▸ What you are asked to do:
Repeat exactly, and only, the lines below starting at the line that contains "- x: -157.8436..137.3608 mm" and ending at the line that contains "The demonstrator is", inclusive of both.

▸ Records from a collection:
►
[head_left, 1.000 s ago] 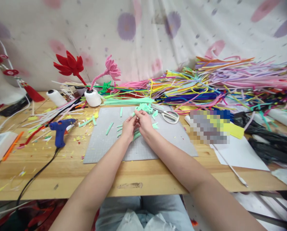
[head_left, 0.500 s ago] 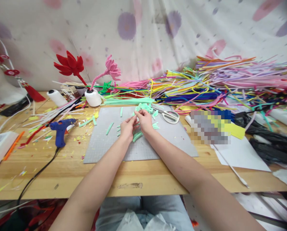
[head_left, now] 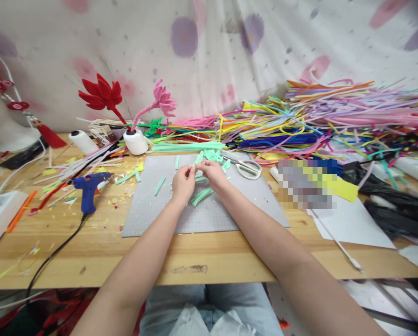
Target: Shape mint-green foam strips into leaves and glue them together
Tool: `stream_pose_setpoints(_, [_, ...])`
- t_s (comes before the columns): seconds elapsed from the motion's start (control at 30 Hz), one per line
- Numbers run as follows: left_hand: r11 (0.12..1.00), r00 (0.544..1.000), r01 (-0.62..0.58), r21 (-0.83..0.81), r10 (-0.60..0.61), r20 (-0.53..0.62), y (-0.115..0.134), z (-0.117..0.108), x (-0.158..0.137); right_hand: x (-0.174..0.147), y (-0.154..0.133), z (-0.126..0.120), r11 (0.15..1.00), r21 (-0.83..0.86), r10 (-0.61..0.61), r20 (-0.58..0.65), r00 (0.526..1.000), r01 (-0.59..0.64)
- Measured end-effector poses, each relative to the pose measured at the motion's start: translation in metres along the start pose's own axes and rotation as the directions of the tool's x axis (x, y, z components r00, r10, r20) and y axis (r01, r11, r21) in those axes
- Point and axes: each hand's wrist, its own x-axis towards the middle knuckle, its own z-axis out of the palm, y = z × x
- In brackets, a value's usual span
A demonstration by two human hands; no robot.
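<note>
My left hand [head_left: 184, 183] and my right hand [head_left: 212, 173] meet over a grey cutting mat [head_left: 146, 214]. Both are closed in a pinch, fingertips nearly touching, on a short mint-green pipe cleaner piece [head_left: 199, 157] that pokes up between them. Fingers partly hide its lower end. Just behind the right hand lies a heap of bent mint-green pieces [head_left: 214, 154]. Straight cut pieces [head_left: 202, 196] rest on the mat beneath my hands, and another strip [head_left: 160, 186] lies to the left. White-handled scissors [head_left: 249, 170] sit at the mat's back right.
A blue glue gun [head_left: 89, 189] with a black cord stands left of the mat. Behind are a red flower [head_left: 101, 92], a pink flower [head_left: 164, 100] in a white spool [head_left: 135, 142], and heaped pipe cleaners [head_left: 279, 126]. White paper [head_left: 356, 226] lies at right.
Both hands have shifted slightly and the wrists have turned. The mint-green piece now shows more clearly above the fingertips. Other things stay where they were.
</note>
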Motion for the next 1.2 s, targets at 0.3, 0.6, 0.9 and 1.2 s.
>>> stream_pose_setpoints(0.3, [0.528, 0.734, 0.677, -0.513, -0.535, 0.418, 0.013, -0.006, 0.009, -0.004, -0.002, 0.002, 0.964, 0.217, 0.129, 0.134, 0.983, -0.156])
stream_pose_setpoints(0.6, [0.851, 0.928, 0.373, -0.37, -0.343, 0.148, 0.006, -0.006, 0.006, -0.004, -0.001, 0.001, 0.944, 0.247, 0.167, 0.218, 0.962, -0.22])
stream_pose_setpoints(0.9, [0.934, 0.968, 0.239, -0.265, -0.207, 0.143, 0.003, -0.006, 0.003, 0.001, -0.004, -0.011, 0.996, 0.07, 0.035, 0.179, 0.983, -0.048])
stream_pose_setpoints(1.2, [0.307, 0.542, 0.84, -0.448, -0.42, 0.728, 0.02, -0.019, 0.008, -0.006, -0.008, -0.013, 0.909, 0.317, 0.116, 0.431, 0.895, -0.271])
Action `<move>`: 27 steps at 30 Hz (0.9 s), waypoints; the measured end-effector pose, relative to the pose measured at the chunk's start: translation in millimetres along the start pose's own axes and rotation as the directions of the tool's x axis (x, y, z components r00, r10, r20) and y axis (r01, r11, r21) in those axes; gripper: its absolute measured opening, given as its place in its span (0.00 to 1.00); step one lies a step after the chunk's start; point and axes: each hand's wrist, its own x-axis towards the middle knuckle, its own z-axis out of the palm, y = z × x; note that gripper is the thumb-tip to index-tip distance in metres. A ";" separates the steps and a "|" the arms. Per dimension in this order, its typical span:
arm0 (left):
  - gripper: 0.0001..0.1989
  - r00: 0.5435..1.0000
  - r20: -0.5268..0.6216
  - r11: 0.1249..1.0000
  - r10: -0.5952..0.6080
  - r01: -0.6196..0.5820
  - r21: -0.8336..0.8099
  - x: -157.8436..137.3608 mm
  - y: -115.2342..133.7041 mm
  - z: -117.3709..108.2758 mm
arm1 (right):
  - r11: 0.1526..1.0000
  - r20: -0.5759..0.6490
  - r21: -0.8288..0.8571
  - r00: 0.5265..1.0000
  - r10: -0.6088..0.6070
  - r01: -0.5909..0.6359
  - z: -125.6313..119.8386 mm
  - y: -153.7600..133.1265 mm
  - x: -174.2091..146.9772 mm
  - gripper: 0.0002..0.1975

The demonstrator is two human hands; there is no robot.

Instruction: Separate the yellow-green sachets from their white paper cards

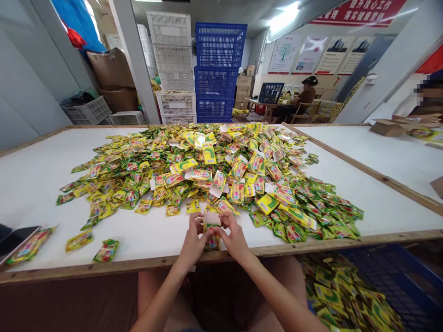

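Observation:
At the front edge of the white table, my left hand and my right hand grip a small printed carton from both sides. Its pale top flap stands up, and both thumbs press on the front face. Whether anything is inside the carton cannot be seen. Just beyond my hands lies a large heap of yellow and green sachets. Several flat or open yellow cartons rest on top of it. Green sachets make up its right side.
Loose sachets and a phone lie at the table's left front. A wooden strip divides the table on the right. Below the edge, a blue crate holds more packets. Stacked crates stand behind; a person sits farther back.

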 end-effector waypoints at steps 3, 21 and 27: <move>0.10 0.999 0.033 0.987 0.006 -0.011 0.158 -2.2 1.3 -7.4 | 0.999 0.036 -0.009 0.999 -0.037 0.037 -0.4 -0.8 4.0 0.07; 0.08 0.995 -0.049 0.991 0.088 -0.082 0.106 1.0 13.5 -7.5 | 0.994 0.056 -0.034 0.993 -0.106 0.108 -7.0 -13.4 12.1 0.07; 0.07 0.990 -0.106 0.991 0.089 -0.076 0.114 3.9 7.6 -3.1 | 0.997 0.040 -0.071 0.999 -0.026 0.029 -7.7 -13.3 16.6 0.06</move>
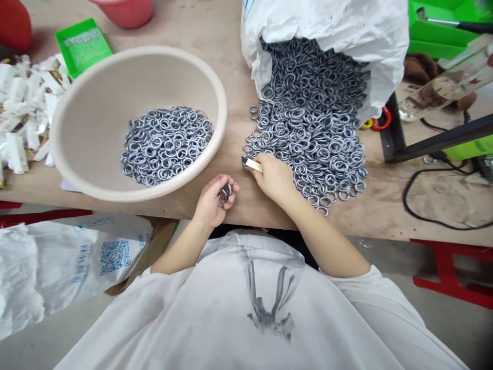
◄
▸ Problem solution:
  - x: -157.8436..137.3608 mm
  - y: -115.2342..133.7041 mm
  - z: -117.3709..108.2758 mm
arm1 (right):
  - r11: 0.1526..1.0000
  - r20: -0.5759..0.6490
  - r21: -0.8288..0.8571
  - r00: 0.5265..1.0000
  - r10: -0.6088..0.6070
  - r01: -0.5909..0.6359
  - z: -125.6313..119.8386 mm
  - y: -153.7600..133.1265 mm
  - x: -174.2091..146.9772 mm
  - gripper: 0.0002..0.1975

The demonstrator is two human hands; there is no robot.

No further response is needed.